# WHAT YOU SHOULD DO:
All entries must be returned precisely as they appear.

# AVAILABLE DATA:
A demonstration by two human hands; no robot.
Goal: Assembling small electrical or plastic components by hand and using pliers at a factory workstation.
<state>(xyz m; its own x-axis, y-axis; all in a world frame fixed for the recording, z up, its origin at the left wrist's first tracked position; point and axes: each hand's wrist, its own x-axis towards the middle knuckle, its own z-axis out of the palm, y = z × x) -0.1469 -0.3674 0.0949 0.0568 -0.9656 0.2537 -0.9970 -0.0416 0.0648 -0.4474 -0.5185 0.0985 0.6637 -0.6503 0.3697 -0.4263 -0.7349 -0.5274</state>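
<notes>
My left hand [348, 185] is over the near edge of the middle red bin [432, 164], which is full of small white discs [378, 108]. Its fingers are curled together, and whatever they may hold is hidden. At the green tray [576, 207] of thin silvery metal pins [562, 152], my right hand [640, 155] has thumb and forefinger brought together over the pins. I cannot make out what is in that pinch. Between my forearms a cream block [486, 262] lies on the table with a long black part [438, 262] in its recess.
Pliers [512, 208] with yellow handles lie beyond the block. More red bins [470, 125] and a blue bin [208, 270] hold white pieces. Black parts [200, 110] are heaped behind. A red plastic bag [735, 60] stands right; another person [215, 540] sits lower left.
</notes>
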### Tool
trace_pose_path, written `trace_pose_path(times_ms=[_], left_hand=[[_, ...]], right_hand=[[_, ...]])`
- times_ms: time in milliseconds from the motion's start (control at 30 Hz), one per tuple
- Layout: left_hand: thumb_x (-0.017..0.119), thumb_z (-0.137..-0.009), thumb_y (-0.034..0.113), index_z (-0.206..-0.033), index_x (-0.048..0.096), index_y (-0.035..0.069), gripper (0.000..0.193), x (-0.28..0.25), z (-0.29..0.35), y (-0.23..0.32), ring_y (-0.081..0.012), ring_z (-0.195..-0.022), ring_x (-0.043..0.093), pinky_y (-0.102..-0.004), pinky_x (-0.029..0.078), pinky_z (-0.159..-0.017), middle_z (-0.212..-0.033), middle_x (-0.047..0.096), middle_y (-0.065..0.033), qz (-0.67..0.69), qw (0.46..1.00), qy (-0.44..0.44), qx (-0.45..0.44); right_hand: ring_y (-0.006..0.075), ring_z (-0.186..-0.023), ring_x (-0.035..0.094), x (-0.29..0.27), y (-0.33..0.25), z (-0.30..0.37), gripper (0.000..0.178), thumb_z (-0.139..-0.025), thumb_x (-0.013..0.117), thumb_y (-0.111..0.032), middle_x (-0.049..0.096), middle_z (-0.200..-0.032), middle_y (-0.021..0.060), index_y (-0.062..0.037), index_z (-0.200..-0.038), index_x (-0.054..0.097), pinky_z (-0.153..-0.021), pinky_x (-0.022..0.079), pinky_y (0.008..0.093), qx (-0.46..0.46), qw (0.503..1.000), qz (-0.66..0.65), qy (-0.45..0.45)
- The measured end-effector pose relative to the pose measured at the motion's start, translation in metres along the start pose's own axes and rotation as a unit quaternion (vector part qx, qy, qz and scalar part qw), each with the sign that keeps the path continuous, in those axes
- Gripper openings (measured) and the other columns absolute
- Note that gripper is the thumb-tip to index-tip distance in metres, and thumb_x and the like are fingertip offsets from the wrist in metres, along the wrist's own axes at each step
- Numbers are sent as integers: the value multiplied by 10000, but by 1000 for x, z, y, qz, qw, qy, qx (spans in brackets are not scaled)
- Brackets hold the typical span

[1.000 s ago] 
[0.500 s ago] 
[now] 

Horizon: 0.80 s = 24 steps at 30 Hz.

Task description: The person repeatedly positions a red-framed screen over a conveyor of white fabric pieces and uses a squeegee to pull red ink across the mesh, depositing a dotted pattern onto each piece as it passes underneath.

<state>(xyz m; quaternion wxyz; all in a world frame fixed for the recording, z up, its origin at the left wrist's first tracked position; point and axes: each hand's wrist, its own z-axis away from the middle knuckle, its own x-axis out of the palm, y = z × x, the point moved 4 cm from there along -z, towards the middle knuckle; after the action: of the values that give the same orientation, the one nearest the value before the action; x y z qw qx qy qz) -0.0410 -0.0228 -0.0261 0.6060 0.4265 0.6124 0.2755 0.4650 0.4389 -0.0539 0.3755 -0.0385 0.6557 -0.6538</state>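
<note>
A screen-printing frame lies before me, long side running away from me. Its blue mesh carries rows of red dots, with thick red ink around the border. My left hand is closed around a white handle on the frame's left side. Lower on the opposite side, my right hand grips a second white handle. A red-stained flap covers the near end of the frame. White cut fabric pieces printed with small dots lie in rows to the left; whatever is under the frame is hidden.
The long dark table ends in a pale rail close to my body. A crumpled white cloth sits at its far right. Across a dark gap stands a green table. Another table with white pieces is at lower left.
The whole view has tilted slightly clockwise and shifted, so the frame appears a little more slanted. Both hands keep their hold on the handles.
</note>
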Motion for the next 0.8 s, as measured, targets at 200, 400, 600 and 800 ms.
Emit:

# RESPONSE BOX:
A demonstration by two human hands; no robot.
Goal: Assembling small electrical or plastic components by hand and using pliers at a factory workstation.
<state>(xyz m; its own x-axis, y-axis; all in a world frame fixed for the recording, z up, its origin at the left wrist's first tracked position; point and axes: each hand's wrist, its own x-axis towards the middle knuckle, its own z-axis out of the palm, y = z × x) -0.1469 -0.3674 0.0949 0.0568 -0.9656 0.2537 -0.9970 -0.0416 0.0648 -0.4474 -0.5185 0.0985 0.6637 -0.6503 0.3697 -0.4263 -0.7349 -0.5274</state>
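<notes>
My left hand [348, 185] is over the near edge of the middle red bin [432, 164], which is full of small white discs [378, 108]. Its fingers are curled together, and whatever they may hold is hidden. At the green tray [576, 207] of thin silvery metal pins [562, 152], my right hand [640, 155] has thumb and forefinger brought together over the pins. I cannot make out what is in that pinch. Between my forearms a cream block [486, 262] lies on the table with a long black part [438, 262] in its recess.
Pliers [512, 208] with yellow handles lie beyond the block. More red bins [470, 125] and a blue bin [208, 270] hold white pieces. Black parts [200, 110] are heaped behind. A red plastic bag [735, 60] stands right; another person [215, 540] sits lower left.
</notes>
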### Tool
trace_pose_path, written `trace_pose_path(times_ms=[_], left_hand=[[_, ...]], right_hand=[[_, ...]])`
- times_ms: time in milliseconds from the motion's start (control at 30 Hz), one per tuple
- Layout: left_hand: thumb_x (-0.017..0.119), thumb_z (-0.137..-0.009), thumb_y (-0.034..0.113), index_z (-0.206..-0.033), index_x (-0.048..0.096), index_y (-0.035..0.069), gripper (0.000..0.193), x (-0.28..0.25), z (-0.29..0.35), y (-0.23..0.32), ring_y (-0.081..0.012), ring_z (-0.195..-0.022), ring_x (-0.043..0.093), pinky_y (-0.102..-0.004), pinky_x (-0.029..0.078), pinky_z (-0.159..-0.017), middle_z (-0.212..-0.033), middle_x (-0.047..0.096), middle_y (-0.065..0.033), qz (-0.67..0.69), qw (0.46..1.00), qy (-0.44..0.44), qx (-0.45..0.44); right_hand: ring_y (-0.006..0.075), ring_z (-0.186..-0.023), ring_x (-0.035..0.094), x (-0.29..0.27), y (-0.33..0.25), z (-0.30..0.37), gripper (0.000..0.178), thumb_z (-0.139..-0.025), thumb_x (-0.013..0.117), thumb_y (-0.111..0.032), middle_x (-0.049..0.096), middle_z (-0.200..-0.032), middle_y (-0.021..0.060), index_y (-0.062..0.037), index_z (-0.200..-0.038), index_x (-0.054..0.097), pinky_z (-0.153..-0.021), pinky_x (-0.022..0.079), pinky_y (0.008..0.093), qx (-0.46..0.46), qw (0.503..1.000), qz (-0.66..0.65), qy (-0.45..0.45)
- The measured end-effector pose relative to the pose measured at the motion's start, translation in metres along the start pose's own axes and rotation as a unit quaternion (vector part qx, qy, qz and scalar part qw), each with the sign that keeps the path continuous, in those axes
- Gripper openings (measured) and the other columns absolute
- Note that gripper is the thumb-tip to index-tip distance in metres, and thumb_x and the like are fingertip offsets from the wrist in metres, along the wrist's own axes at each step
- Numbers are sent as integers: the value multiplied by 10000, but by 1000 for x, z, y, qz, qw, qy, qx (spans in brackets are not scaled)
- Brackets hold the typical span

[1.000 s ago] 
[0.500 s ago] 
[now] 

Horizon: 0.80 s = 24 steps at 30 Hz.

Task description: The person repeatedly positions a red-framed screen over a conveyor of white fabric pieces and uses a squeegee to pull red ink across the mesh, depositing a dotted pattern onto each piece as it passes underneath.

<state>(xyz m; quaternion wxyz; all in a world frame fixed for the recording, z up, its origin at the left wrist's first tracked position; point and axes: each hand's wrist, its own z-axis away from the middle knuckle, its own x-axis out of the palm, y = z × x, the point moved 4 cm from there along -z, towards the middle knuckle; after the action: of the values that give the same orientation, the one nearest the value before the action; x y z qw qx qy qz) -0.0410 -0.0228 -0.0261 0.6060 0.4265 0.6124 0.2755 0.4650 0.4389 -0.0539 0.3755 -0.0385 0.6557 -0.6538</state>
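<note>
A screen-printing frame lies before me, long side running away from me. Its blue mesh carries rows of red dots, with thick red ink around the border. My left hand is closed around a white handle on the frame's left side. Lower on the opposite side, my right hand grips a second white handle. A red-stained flap covers the near end of the frame. White cut fabric pieces printed with small dots lie in rows to the left; whatever is under the frame is hidden.
The long dark table ends in a pale rail close to my body. A crumpled white cloth sits at its far right. Across a dark gap stands a green table. Another table with white pieces is at lower left.
The whole view has tilted slightly clockwise and shifted, so the frame appears a little more slanted. Both hands keep their hold on the handles.
</note>
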Motion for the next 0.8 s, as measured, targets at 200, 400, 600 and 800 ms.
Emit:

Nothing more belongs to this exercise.